A brief digression: I never used to cry much at films. Even as a kid, seeing ‘E.T.’ at the age of seven or eight, sitting in an auditorium full of children of a similar age all of whom had been reduced to lumps of blubbering jelly, I remained resolutely dry-eyed. ‘Titanic’? I felt like crying – but only at the waste of five quid and three hours of my life I’d never have again. I didn’t even blub at the end of ‘Toy Story 3’. But … I fucking blubbed ten minutes into ‘Up’, oh hell yeah. Big style at the end of ‘Shadowlands’; I remember exiting the Showcase, stumbling across the car park and sitting in my car for a good ten minutes before I was in an appropriate state to drive. The “it’s not your fault” scene in ‘Good Will Hunting’? Pass the Kleenex. ‘It’s a Wonderful Life’ – first scene and last scene, every damn time.

It’s a funny thing. Some movies just hit me. Others try to and I resent that their directors are so blatantly trying to manipulate me. One of the great masters of emotional manipulation – to such a degree, in my opinion, that it borders on emotional pornography – is Steven Spielberg. I didn’t cry at ‘Schindler’s List’. In fact I got annoyed at it.

Which means I can’t take the easy route and call ‘Grave of the Fireflies’ the ‘Schindler’s List’ of anime. To do so would be a disservice. Apart from a late-in-the-game use of Amelita Galli-Curci’s syrupy rendition of ‘There’s No Place Like Home’ on the soundtrack (this in a film whose protagonists’ home is destroyed about five minutes in), writer/director Isao Takahata doesn’t put a foot wrong or try to sugar-coat the grimness of his material with a coating of sentimentality.

This isn’t to say, however, that he doesn’t find moments of genuine beauty, poignancy and humanity amidst the suffering. How much suffering? Well, the story starts with teenage Seito and his younger sister Sesuko surviving an air raid over rural Japan that destroys their home. Finding their way to a makeshift hospital in the grounds of a school, Seito discovers his mother, hideously injured and almost mummified in bandages. He’s old enough and savvy enough to know that she stands no chance of recovery, but elects not to tell Sesuko.

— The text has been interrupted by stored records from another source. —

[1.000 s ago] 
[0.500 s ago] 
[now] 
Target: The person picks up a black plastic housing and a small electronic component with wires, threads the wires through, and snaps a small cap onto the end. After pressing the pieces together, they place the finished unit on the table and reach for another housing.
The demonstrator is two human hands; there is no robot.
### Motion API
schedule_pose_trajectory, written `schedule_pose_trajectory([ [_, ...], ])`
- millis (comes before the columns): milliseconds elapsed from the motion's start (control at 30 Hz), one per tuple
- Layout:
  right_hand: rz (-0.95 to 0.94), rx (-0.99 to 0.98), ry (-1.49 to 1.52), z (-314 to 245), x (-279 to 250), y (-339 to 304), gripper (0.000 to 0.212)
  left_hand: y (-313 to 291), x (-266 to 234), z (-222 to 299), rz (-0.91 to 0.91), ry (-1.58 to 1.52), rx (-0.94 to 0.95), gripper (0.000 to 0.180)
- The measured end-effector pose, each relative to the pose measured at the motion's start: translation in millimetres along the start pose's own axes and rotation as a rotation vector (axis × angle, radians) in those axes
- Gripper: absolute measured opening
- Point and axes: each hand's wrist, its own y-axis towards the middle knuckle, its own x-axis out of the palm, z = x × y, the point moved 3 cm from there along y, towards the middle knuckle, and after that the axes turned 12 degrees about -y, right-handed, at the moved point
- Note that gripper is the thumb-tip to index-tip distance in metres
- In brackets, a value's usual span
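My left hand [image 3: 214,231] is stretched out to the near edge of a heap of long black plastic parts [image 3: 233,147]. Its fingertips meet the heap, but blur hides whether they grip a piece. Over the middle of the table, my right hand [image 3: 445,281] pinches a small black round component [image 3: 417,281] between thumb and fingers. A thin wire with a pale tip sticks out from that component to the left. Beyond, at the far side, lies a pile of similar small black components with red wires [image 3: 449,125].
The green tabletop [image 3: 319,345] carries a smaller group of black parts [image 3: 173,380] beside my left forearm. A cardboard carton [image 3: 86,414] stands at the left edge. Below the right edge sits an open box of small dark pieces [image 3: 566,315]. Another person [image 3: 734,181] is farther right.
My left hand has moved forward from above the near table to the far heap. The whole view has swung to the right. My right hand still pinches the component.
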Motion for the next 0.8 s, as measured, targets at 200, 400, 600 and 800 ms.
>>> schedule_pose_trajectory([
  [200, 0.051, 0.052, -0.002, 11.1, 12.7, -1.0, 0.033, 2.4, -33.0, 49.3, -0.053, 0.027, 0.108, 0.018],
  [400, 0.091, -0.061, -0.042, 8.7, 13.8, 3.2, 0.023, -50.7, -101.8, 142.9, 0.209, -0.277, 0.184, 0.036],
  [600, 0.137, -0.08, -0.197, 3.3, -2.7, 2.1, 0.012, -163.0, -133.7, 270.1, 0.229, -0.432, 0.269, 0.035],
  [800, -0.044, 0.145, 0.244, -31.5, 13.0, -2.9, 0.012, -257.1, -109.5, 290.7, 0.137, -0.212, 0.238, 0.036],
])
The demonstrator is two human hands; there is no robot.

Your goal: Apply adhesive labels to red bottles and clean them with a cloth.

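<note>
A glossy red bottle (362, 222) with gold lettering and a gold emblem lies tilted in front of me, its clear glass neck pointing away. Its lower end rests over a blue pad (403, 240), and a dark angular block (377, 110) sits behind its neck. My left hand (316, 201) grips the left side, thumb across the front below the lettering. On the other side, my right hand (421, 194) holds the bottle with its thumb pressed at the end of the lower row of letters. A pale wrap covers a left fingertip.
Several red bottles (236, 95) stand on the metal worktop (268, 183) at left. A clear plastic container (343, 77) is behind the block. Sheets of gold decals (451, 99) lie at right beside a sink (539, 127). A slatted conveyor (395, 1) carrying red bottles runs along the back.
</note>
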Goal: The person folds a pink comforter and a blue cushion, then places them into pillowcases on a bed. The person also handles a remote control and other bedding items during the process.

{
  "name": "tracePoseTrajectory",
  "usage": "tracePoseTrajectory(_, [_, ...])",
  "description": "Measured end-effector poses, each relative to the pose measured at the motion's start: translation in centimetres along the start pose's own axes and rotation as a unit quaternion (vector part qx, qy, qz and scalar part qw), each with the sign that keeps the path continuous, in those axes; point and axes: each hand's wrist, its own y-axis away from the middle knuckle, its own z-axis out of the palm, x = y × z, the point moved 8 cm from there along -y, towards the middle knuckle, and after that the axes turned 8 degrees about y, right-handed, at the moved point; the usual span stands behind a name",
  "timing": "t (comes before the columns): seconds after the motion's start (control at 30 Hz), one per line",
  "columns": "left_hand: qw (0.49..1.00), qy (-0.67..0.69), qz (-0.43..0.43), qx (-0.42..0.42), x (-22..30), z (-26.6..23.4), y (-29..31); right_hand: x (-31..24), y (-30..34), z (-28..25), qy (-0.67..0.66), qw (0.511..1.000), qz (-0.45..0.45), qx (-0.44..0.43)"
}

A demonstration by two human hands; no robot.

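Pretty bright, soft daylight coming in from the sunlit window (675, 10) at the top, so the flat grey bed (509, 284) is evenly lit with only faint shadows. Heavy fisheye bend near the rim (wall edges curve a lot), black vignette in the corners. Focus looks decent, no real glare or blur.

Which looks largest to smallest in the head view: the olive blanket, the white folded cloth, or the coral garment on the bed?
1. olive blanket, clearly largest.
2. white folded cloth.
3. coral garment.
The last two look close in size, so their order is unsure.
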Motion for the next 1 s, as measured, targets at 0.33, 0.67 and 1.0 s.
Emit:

Fetching up at the home of their aunt, a staunch patriot who berates Seito for not “serving his country” (never mind that Seito’s father is an admiral in the navy) and whose snide, petty judgementalism finally drives Seito and Sesuko out of her house and into the woods where they establish a makeshift home in an old shelter that no-one else uses and do their best to fend for themselves.

‘Grave of the Fireflies’ – and if you’re wondering about the significance of the title, it’s explained in a scene which is truly heartbreaking – can best be described as being about the resilience (not the triumph, it’s too honest a movie to fob you off with that) of the human spirit. It’s about how – in the midst of conflict, uncertainty and sudden death – a slender thread of humanity can spin itself out even as hunger and deprivation deplete the body and hope threatens to ebb from the soul.

I really don’t want to say too much about this film. I don’t want to describe its narrative beyond the broad strokes I’ve already given. I don’t want to discuss how poignant the framing device is. I don’t want to reveal why it’ll break your heart, open your tear ducts and leave you feeling like you’ve been through everything its painfully young heroes endure – just that it will.

‘Grave of the Fireflies’ is a work of terrible beauty, as quietly poetic as it is overwhelmingly intense. It is at once a celebration and a lament, a hymn and a howl of outrage. It treats its material more effectively and with more emotional responsibility than most live action films of a similar ilk. I still have many more anime titles to discover, explore and appreciate, but I’m already confident that this will prove itself one of the most important.